Work item: Could you retype the whole listing, word for word?

Data below:
=== Section Start ===

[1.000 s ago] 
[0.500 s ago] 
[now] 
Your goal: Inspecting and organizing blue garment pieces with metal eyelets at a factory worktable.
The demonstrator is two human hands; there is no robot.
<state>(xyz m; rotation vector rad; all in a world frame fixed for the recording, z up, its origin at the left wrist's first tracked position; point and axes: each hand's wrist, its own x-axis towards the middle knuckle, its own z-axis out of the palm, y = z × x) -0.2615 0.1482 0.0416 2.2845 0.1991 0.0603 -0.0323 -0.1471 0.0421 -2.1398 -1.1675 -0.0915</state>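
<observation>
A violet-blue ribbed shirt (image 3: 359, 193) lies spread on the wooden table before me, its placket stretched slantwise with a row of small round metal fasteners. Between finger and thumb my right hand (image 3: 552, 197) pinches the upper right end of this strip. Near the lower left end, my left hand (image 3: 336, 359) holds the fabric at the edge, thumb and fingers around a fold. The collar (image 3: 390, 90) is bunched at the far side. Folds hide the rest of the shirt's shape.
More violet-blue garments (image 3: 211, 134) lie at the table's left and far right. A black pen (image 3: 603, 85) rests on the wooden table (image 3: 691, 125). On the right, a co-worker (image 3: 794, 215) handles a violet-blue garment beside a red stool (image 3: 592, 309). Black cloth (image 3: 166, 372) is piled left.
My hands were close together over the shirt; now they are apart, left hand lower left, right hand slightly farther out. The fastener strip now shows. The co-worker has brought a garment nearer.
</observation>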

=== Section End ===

Solution to the exercise:
[1.000 s ago] 
[0.500 s ago] 
[now] 
Your goal: Inspecting and organizing blue garment pieces with metal eyelets at a factory worktable.
The demonstrator is two human hands; there is no robot.
<state>(xyz m; rotation vector rad; all in a world frame fixed for the recording, z up, its origin at the left wrist's first tracked position; point and axes: each hand's wrist, its own x-axis towards the middle knuckle, its own z-axis out of the palm, y = z × x) -0.2615 0.1482 0.0416 2.2845 0.1991 0.0603 -0.0323 -0.1471 0.0421 -2.1398 -1.1675 -0.0915</state>
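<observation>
A violet-blue ribbed shirt (image 3: 359, 193) lies spread on the wooden table before me, its placket stretched slantwise with a row of small round metal fasteners. Between finger and thumb my right hand (image 3: 552, 197) pinches the upper right end of this strip. Near the lower left end, my left hand (image 3: 336, 359) holds the fabric at the edge, thumb and fingers around a fold. The collar (image 3: 390, 90) is bunched at the far side. Folds hide the rest of the shirt's shape.
More violet-blue garments (image 3: 211, 134) lie at the table's left and far right. A black pen (image 3: 603, 85) rests on the wooden table (image 3: 691, 125). On the right, a co-worker (image 3: 794, 215) handles a violet-blue garment beside a red stool (image 3: 592, 309). Black cloth (image 3: 166, 372) is piled left.
My hands were close together over the shirt; now they are apart, left hand lower left, right hand slightly farther out. The fastener strip now shows. The co-worker has brought a garment nearer.
</observation>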

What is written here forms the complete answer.